### [Assignment]
Write out, unaltered, each line from the top of the records below down to the line where "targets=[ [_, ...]" appears, that line included.

### [Records]

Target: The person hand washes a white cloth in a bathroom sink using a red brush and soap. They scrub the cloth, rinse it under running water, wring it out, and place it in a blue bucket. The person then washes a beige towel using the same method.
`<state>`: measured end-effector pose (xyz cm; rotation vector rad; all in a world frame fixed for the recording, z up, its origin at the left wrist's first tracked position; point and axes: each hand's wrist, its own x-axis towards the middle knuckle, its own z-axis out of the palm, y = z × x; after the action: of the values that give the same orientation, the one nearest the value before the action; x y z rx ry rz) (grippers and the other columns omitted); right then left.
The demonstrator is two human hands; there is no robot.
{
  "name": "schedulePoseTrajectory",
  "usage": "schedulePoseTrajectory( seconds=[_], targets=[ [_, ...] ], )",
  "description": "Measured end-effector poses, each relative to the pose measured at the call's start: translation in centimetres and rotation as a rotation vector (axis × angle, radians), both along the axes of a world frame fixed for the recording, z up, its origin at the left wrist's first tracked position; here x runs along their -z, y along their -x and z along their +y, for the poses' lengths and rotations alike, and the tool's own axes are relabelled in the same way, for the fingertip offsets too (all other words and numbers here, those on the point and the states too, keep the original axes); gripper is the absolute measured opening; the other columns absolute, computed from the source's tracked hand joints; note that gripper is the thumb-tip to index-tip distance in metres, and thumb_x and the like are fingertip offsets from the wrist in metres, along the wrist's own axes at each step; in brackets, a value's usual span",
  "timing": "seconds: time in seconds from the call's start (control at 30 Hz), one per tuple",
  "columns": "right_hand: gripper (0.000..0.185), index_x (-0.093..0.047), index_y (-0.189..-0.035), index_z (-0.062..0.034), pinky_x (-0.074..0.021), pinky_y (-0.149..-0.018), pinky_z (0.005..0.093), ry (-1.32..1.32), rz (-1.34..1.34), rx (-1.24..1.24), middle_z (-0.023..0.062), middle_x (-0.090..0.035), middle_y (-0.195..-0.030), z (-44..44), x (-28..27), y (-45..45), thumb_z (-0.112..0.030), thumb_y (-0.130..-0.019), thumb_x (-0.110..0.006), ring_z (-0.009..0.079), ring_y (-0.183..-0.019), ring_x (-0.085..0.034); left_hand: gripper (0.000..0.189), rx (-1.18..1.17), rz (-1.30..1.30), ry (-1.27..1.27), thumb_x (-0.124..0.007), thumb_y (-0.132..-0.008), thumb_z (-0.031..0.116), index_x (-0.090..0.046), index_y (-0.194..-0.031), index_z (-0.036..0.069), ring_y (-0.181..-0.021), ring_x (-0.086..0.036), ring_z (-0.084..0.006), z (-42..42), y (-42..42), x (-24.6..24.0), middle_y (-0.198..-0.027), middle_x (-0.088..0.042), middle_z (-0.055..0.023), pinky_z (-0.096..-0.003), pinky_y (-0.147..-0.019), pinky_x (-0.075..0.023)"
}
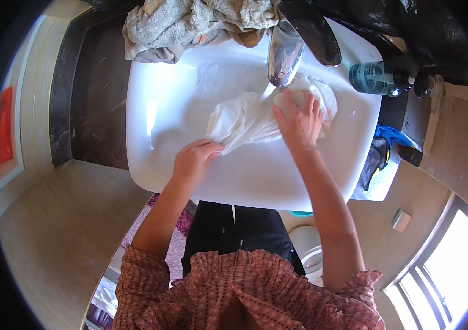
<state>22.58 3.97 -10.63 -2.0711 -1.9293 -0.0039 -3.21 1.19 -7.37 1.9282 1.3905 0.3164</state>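
Note:
A wet white cloth (254,117) lies stretched across a white washbasin (155,165). My left hand (197,159) pinches its lower left end between thumb and fingers. Spread over a pale, rounded object that looks like a bar of soap (285,100), my right hand (302,121) rests on the cloth's right part. The palm side of that hand is hidden. Water runs from the metal faucet (285,57) onto the cloth just left of my right hand.
Grey towels (192,29) are heaped on the basin's back left rim. A teal pump bottle (372,77) is at the back right. Beyond the right rim are a black item (374,161) and blue netting (395,134). A toilet (310,251) stands below right.

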Motion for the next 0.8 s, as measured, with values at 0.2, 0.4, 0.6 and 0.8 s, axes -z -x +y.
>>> schedulePoseTrajectory(
  seconds=[0.2, 0.4, 0.6, 0.8],
  targets=[
    [0.045, -0.069, -0.111, -0.0189, -0.0495, -0.081, 0.0432, 0.018, 0.377, -0.317, 0.0137, -0.059, -0.103, -2.7, 0.2, 7.4, -0.032, -0.069, -0.078, 0.0317, -0.094, -0.056, 0.012, 0.025, 0.027, -0.037, -0.065, -0.083, 0.002, -0.067, -0.094, 0.005, -0.080, -0.064, -0.0328, 0.7, -0.1, 0.0, -0.090, -0.068, -0.0126, -0.0391, -0.068, -0.0511],
    [0.042, -0.066, -0.110, -0.0110, -0.0470, -0.081, 0.0448, -0.063, 0.127, -0.108, 0.0115, -0.060, -0.101, -0.2, 0.1, 0.6, -0.029, -0.074, -0.077, 0.0333, -0.097, -0.053, 0.013, -0.104, -0.127, 0.062, -0.064, -0.085, 0.001, -0.064, -0.098, 0.002, -0.074, -0.064, -0.0261, 0.3, 2.0, -1.3, -0.087, -0.067, -0.0121, -0.0331, -0.067, -0.0503],
    [0.041, -0.066, -0.112, -0.0125, -0.0496, -0.087, 0.0451, 0.013, 0.714, -0.362, 0.0165, -0.059, -0.113, -3.0, -0.2, 9.9, -0.030, -0.077, -0.076, 0.0368, -0.103, -0.055, 0.015, -0.553, -0.420, 0.583, -0.059, -0.092, 0.004, -0.064, -0.105, -0.003, -0.065, -0.057, -0.0094, 0.5, 1.5, -0.4, -0.080, -0.065, -0.0041, -0.0247, -0.059, -0.0474],
    [0.041, -0.065, -0.114, -0.0116, -0.0492, -0.082, 0.0465, 0.103, 0.380, -0.038, 0.0192, -0.053, -0.108, 0.3, 0.6, 5.4, -0.031, -0.079, -0.075, 0.0374, -0.099, -0.054, 0.015, -0.477, -0.278, 0.543, -0.060, -0.092, 0.005, -0.064, -0.105, -0.001, -0.059, -0.054, -0.0069, -0.2, 2.6, -2.2, -0.077, -0.065, -0.0042, -0.0228, -0.055, -0.0450]
  ],
)
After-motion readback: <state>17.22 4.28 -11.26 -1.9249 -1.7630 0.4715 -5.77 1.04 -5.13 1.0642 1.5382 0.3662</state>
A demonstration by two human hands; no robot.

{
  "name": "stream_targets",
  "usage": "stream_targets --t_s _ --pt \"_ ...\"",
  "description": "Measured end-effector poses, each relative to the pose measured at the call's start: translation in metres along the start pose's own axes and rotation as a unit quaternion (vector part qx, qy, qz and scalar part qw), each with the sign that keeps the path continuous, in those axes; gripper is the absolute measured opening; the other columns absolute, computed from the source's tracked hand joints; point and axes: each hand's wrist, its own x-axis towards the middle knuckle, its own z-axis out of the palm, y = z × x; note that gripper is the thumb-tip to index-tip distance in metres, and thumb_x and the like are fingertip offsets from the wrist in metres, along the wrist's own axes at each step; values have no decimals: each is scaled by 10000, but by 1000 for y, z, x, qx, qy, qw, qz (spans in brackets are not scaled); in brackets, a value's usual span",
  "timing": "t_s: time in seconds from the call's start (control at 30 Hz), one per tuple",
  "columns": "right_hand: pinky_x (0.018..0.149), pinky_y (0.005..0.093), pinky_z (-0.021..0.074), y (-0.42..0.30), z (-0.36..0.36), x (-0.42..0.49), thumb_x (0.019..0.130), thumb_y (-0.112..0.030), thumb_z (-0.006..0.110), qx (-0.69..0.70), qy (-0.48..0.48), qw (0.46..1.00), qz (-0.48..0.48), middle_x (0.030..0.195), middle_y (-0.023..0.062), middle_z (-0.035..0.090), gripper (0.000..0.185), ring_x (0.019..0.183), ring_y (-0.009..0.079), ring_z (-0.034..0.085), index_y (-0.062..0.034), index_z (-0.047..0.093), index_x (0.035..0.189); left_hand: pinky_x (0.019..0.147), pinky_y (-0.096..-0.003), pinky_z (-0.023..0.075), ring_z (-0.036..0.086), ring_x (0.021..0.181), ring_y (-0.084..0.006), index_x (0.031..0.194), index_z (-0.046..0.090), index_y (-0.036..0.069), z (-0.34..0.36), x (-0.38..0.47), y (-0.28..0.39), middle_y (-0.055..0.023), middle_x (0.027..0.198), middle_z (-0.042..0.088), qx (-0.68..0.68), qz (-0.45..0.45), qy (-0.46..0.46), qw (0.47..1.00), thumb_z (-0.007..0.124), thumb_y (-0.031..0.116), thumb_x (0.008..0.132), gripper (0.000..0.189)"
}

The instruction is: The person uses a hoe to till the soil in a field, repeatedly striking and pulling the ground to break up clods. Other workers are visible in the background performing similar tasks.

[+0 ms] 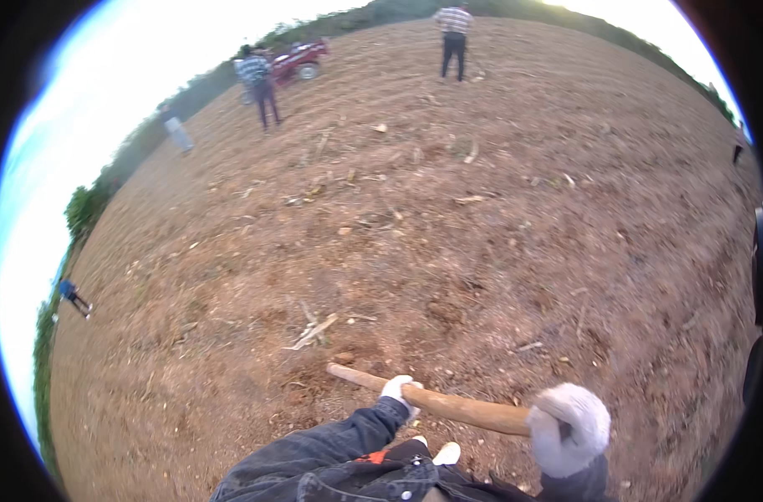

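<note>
A thick wooden tool handle [466, 409] lies slantwise in front of my body, above the ground. My left hand [401, 395], in a white glove, is wrapped around it near its thinner far end, which sticks out to the left. Around the thicker end on the right closes my right hand [568, 430], also in a white glove. No tool head shows in view; my right hand hides that end of the handle. Beneath the handle, my light-coloured shoes [446, 453] stand on the brown soil [381, 263].
Dry stalks [312, 332] and crop scraps litter the field. Farther off stand a person in a plaid shirt [256, 75], another in a striped shirt [454, 22], and a red vehicle [298, 61]. A person in blue [68, 288] is at far left. Dark objects [761, 263] edge the right.
</note>
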Motion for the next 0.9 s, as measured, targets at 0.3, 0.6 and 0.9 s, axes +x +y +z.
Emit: stream_targets --t_s 0.3,0.6,0.9 --pt "662 377 536 21 -12 -9 752 -55 715 -34 -24 996 84 830 119 691 192 702 248 677 -10 687 937 749 -432 491 596 720 -284 828 532 85 32 23 -8 -72 735 599 -32 37 184 982 543 305 872 225" --pt "522 273 493 57 44 54 855 -7 603 50 97 989 101 879 171 631 144 587 177 610 82 634 964 724 -373 525 625 749 -245 887 533 49 13 64 46 -67 786 610 -107 110 189 970 558 172 816 144" --pt "480 253 375 164 122 197 938 -59 523 126 86 986 65 636 36 466 257 542 117 435 73 610 1140 775 -387 483 629 798 -251 851 587 100 -50 161 152 -89 823 644 -99 128 108 981 412 266 938 256"
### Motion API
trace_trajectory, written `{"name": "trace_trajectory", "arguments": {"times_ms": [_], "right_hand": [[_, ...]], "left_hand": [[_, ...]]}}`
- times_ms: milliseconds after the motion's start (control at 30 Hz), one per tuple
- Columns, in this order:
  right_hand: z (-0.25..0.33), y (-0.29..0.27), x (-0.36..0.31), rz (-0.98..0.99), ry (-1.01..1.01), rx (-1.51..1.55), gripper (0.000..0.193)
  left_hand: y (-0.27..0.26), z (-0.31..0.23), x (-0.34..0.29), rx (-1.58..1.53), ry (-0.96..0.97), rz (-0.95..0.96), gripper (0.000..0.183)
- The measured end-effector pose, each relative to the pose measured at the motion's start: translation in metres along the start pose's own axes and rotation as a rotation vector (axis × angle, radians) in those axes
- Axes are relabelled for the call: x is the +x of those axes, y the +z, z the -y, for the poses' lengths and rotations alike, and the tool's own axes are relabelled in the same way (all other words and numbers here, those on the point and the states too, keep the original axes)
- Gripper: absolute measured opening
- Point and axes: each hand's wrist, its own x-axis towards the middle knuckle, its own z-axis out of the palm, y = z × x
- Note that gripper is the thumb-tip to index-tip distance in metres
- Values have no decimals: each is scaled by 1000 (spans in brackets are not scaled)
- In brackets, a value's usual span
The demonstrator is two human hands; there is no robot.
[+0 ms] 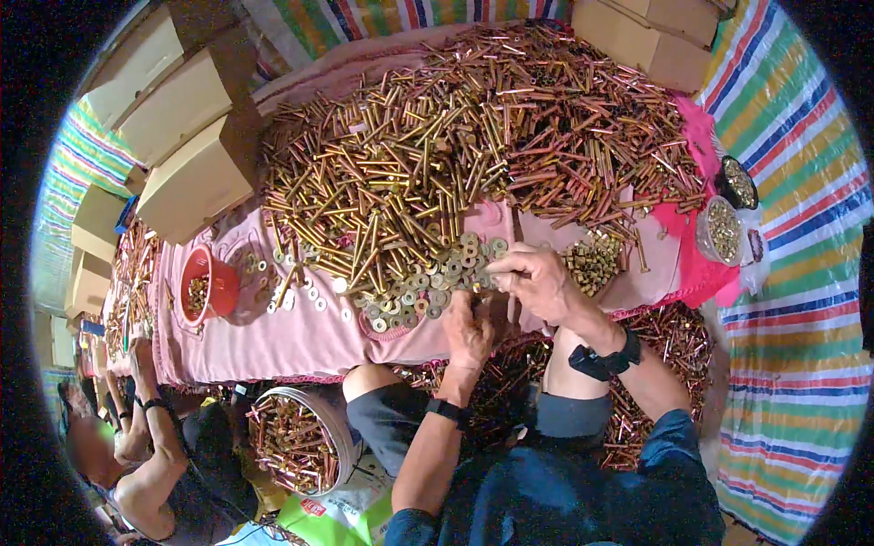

### [Answer to the problem]
Target: The person hand washes a white cloth in a bathroom sink using a red brush and soap. They scrub the cloth, rinse it under running water, wring it out, and place it in a blue bucket. The person then washes a beige towel using the same method.
`<state>`: measured end-effector pose (xyz cm; rotation vector rad; all in a world frame fixed for the recording, z up, its origin at the left wrist's first tracked position; point and axes: each hand's wrist, its own x-axis towards the middle knuckle, its own z-axis out of the palm, y = z × x; after the action: of the values that give the same orientation, the one nearest the value before the action; x y z rx ry rz) (grippers and the other columns omitted); right then left.
The demonstrator is two human hands; there is no robot.
{
  "name": "schedulePoseTrajectory",
  "usage": "schedulePoseTrajectory( seconds=[_], targets=[ [_, ...] ], )",

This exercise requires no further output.